Diz-se que uma pessoa que tem ambição é aquela que mira seu alvo e, geralmente, sabe aonde quer chegar. Quando a ambição ultrapassa os limites da lucidez e avança em disparada em direção aos lucros, não interessando quem atropela no caminho, pode ser considerada, inclusive, uma doença. Nesse sentido, os conceitos de ambição e ganância podem ser, semanticamente, sinônimos. Segundo definição do vocábulo, ambição é definida como o forte desejo de riquezas ou poder, glórias ou honras, anseio constante de alcançar determinado objetivo, de obter sucesso, pretensão e aspiração. No dicionário, ganância é conceituada como cobiça, avidez, desejo exacerbado de ter ou receber mais que os outros, ânsia por ganhos exorbitantes. Assim, óbvia constatação: em algumas situações, a ambição pode se tornar ganância.

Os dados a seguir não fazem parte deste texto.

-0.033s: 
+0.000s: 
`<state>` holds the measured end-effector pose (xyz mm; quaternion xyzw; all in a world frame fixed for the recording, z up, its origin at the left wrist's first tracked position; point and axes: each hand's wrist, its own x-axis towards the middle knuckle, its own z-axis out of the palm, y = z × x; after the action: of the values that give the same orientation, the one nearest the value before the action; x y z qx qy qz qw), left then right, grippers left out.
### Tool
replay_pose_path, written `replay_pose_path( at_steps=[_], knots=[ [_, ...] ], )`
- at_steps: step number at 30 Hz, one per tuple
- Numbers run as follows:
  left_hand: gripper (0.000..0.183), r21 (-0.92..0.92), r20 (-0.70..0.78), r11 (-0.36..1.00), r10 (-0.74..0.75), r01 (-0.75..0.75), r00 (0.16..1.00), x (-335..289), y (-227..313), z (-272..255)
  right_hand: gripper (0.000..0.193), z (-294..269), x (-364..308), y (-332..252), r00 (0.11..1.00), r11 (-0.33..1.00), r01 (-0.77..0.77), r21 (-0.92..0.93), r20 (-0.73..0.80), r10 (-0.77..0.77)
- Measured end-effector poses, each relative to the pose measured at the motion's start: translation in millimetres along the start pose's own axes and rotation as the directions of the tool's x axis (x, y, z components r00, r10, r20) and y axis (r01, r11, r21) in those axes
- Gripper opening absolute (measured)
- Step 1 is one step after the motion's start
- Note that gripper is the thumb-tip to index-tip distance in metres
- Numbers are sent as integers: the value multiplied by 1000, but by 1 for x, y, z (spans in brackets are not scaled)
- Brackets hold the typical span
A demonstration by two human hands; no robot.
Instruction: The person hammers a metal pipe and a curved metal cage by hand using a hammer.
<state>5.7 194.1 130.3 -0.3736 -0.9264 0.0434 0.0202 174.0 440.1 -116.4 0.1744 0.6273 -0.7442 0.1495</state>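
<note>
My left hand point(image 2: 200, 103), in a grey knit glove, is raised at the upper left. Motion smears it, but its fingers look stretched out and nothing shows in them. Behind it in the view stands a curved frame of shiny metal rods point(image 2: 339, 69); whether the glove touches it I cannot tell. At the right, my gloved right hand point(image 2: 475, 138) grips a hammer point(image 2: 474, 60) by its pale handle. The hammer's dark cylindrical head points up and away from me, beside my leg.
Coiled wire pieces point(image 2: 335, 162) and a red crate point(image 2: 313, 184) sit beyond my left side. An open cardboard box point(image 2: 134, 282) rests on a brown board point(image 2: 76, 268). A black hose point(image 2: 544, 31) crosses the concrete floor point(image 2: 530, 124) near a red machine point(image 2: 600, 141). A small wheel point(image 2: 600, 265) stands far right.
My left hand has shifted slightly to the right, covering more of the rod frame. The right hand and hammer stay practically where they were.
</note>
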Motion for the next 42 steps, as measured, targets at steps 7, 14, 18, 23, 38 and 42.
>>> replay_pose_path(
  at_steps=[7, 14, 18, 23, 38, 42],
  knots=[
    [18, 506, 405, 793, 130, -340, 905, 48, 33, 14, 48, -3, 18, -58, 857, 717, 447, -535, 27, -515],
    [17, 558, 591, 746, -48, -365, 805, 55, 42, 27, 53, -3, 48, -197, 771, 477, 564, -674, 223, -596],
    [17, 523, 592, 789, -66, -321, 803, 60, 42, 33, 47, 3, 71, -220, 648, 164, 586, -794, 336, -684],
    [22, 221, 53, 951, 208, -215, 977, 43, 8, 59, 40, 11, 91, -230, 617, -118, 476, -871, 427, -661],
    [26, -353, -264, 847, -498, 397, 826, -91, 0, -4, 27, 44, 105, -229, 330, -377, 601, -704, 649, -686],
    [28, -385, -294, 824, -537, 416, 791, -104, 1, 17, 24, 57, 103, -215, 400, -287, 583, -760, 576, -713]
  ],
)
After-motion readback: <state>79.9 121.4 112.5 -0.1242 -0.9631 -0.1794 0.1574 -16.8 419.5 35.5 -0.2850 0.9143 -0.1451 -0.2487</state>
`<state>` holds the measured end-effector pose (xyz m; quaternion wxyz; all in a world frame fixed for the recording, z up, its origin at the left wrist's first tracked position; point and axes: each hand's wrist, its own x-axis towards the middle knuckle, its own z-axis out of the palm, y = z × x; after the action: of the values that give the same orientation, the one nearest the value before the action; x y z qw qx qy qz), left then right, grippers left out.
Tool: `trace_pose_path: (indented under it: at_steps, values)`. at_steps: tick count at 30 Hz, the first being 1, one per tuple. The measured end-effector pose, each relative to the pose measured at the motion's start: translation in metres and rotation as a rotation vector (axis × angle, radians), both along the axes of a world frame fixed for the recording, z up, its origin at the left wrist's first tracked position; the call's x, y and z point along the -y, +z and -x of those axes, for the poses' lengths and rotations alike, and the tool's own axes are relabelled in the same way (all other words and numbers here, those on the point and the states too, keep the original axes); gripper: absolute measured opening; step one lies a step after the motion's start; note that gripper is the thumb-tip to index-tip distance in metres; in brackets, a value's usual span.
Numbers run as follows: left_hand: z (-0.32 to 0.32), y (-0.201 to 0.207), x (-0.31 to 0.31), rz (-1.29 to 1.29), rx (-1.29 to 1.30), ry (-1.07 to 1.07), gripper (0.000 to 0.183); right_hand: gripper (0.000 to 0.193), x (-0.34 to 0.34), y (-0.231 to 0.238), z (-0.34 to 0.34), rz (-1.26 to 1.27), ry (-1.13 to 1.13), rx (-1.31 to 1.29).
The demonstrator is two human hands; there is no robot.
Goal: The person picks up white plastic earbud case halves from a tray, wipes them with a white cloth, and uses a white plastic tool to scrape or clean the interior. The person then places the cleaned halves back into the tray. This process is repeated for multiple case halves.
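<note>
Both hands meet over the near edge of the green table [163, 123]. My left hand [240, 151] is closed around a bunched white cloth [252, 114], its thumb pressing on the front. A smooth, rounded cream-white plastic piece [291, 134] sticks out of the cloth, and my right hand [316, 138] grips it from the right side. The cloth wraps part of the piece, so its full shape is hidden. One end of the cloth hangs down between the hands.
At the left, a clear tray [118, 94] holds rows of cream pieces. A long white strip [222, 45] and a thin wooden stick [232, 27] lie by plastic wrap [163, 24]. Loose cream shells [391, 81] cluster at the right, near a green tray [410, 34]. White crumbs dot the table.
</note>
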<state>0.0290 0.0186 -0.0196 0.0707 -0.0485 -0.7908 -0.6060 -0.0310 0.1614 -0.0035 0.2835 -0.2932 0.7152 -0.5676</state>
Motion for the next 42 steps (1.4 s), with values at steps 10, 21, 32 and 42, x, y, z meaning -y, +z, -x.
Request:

No Brasil, temos exemplos dessa transformação de ambição em ganância, em diferentes setores. No campo agrícola, são conhecidas (e, muitas vezes, abafadas) histórias de grilagem de terras, especialmente nas regiões Norte e Centro-Oeste do país. Na indústria da grilagem, ao se apropriar de terras de terceiros ou públicas, o grileiro falsifica documentos para “comprovar” que a propriedade é sua. Não custa lembrar que a grilagem está associada a outros crimes, tais como o assassinato dos antigos proprietários.
Quando pensamos nas questões indígenas, o processo é ainda mais desanimador. A cultura generalizada de que o índio é preguiçoso e que não produz nada é anunciada de diferentes formas. Vai do livro infantil “inocente”, da marchinha de Carnaval até o filme de cowboys que nos leva, muitas vezes, a torcer para que o “homem branco” elimine os índios da face da terra. Essa ingenuidade, mesmo que inconsciente, acaba por prejudicar ainda mais a luta diária desses povos pela sobrevivência, pois deletamos de nossos scripts o protagonismo que lhes cabe.
Quando lemos, por exemplo, o belo livro “O som do rugido da onça”, da autora Michelyne Verunschk, e constatamos que os famosos Martius e Spix, no início do século XIX, raptaram crianças indígenas e as levaram para a Europa, ainda ficamos chocados. Para quem não lembra das aulas de História e Geografia, a dupla de pesquisadores, Johann Baptist von Spix (doutor em Medicina) e Carl Friedrich von Martius (médico, botânico e naturalista) desembarcaram no Rio de Janeiro em 1817. Seus estudos tinham como intuito realizar investigações científicas pelo bem da ciência e da humanidade. Realmente, exploraram a fauna e flora brasileiras e revelaram detalhes fascinantes do nosso bioma, catalogando quase metade de todas as espécies de plantas brasileiras conhecidas até os dias atuais. Entretanto, ultrapassaram todos os limites, quando sequestraram nossas crianças indígenas e as carregaram para um país distante, fazendo com que o destino delas acabasse tragicamente.
Ficamos aqui pensando: o que a história revelará no próximo século? Certamente, lá ainda estará estampada a manchete: Em pleno século XXI, pela mais pura ganância, continua o extermínio dos povos indígenas. E, se não bastasse a tragédia, livros trarão detalhes do desaparecimento seguido de morte do indigenista Bruno Araújo Pereira e do jornalista inglês Dom Phillips na região do Vale do Javari/Amazonas. Porém, a história fará sua parte e condenará todos aqueles que se calaram diante da barbárie. Afinal, qual medo de dar voz aos povos indígenas? O que eles revelariam para o mundo?
Essa situação, certamente, manchou, mais uma vez, a imagem do Brasil. O desaparecimento deles foi anunciado pela União das Organizações Indígenas do Vale do Javari. Este episódio evidencia que os povos que garantem a proteção das florestas e regulam o clima, abrigando a maior diversidade do planeta, estão ameaçados pela ganância de quem deseja o lucro a qualquer preço.
Que esse fato, ao menos, nos desperte para refletir, verdadeiramente, sobre os nossos povos originários. Perdão Bruno e Philipps, pela nossa ganância. Os limites foram extrapolados, nunca foi ambição.